As for your questions,

(i) Note that for $t\in\mathbb R$, $$ I(tu)=\frac{|t|^2}{2}\int|\nabla u|^2-\frac{|t|^q}{q}\int|u|^q\sim_{|t|\to0} -\frac{|t|^q}{q}\int|u|^q $$ which means that if $u\neq 0$, $I$ takes negative values on both side of $0$ on the line $\{tu,t\in\mathbb R\}$. Since $I(0)=0$, $I$ is not convex.

(ii) $I$ being continuous does not mean that $(u_n\rightharpoonup u \implies f(u_n)\to f(u))$. We would need strong convergence instead.

For example, take $f=\Vert .\Vert$ on any infinite dimensional normed vector space $(E,\Vert.\Vert)$, then $f$ is obviously continuous, but the unit sphere $S:=\{x\in E, \Vert x\Vert =1\}$ is both closed for the strong topology and not closed for the weak topology. More precisely, $\overline S^{\,\sigma(E,E')}=\{x\in E, \Vert x\Vert \leq1\}$, where $\bar{\vphantom{\S}.}^{\sigma(E,E')}$ is the closure with respect to the weak topology. You can very well have $u_n\rightharpoonup 0$ and $f(u_n)\not\to f(0)$.

This is the reason we need a compact embedding here, to extract a strongly convergent subsquence from a weakly convergent one.

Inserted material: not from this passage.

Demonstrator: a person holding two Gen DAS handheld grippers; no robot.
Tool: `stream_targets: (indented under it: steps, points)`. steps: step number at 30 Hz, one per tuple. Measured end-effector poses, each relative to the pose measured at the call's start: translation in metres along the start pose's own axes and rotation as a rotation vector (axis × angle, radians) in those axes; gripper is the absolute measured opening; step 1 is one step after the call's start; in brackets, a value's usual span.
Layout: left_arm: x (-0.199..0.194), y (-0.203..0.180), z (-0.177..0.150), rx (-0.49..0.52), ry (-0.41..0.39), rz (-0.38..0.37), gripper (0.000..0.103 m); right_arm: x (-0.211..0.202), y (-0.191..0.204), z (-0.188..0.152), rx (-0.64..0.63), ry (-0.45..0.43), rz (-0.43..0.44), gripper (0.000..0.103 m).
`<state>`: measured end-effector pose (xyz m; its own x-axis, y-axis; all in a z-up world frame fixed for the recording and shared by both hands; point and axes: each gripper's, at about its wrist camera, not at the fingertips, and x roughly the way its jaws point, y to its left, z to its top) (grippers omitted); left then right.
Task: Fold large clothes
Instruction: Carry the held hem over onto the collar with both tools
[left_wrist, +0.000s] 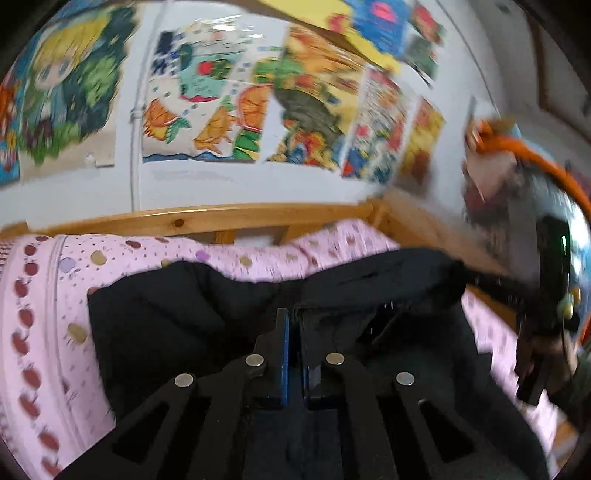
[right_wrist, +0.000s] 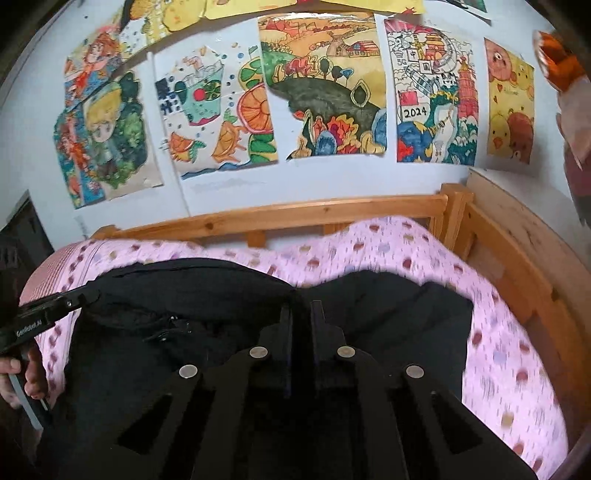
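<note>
A big black jacket (right_wrist: 184, 354) lies on the bed, on top of a pink spotted sheet (right_wrist: 498, 332). It stretches sideways across the bed, from one side to the other, and its far edge is held up a little off the sheet.

The left gripper (left_wrist: 293, 325) is shut tight on the black cloth right in front of it. Its two blue pads are squeezed almost together with cloth between them. In the right wrist view you can see this same gripper come in from the left and bite the left end of the jacket's raised edge.

The right gripper (right_wrist: 301, 314) is closed too, with only a thin gap, and black cloth bunches up right at its tips. I think it is pinching the jacket, but black on black makes that hard to see. In the left wrist view it shows as a blurry shape at the jacket's right end.

So each gripper has one end of the same long edge, and the jacket's long side runs between them. Neither one looks nearer. The rest of the jacket lies below and toward the person. I think the next move is to carry that held edge over the part still lying flat, both ends together, so the fold comes out straight.

Behind the bed are a wooden rail (right_wrist: 295, 214) and bright drawings (right_wrist: 321, 88) on the wall.
</note>
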<state>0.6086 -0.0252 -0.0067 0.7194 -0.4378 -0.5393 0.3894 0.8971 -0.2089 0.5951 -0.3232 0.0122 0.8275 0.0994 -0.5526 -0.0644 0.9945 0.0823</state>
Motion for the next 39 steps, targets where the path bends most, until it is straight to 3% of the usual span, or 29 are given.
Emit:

(iii) The compact embedding theorem is not true anymore in $\mathbb R^N$, so you need to work a little bit more on the variational problem. What is meant with the 'lack of compactness', is that the problem is now invariant by translation: if $u$ is a solution, then so is $x\mapsto u(x-y)$ for any $y\in\mathbb R^N$. This must be taken care of, because if you were to take a weakly convergent subsequence $u_n\rightharpoonup u$, it might very well not have any strongly convergent subsequence. As a matter of fact, given any minimizing sequence for this problem, it is always possible to construct, using translations, another minimizing sequence that does not have a strongly convergent subsequence in $L^q(\mathbb R^N)$.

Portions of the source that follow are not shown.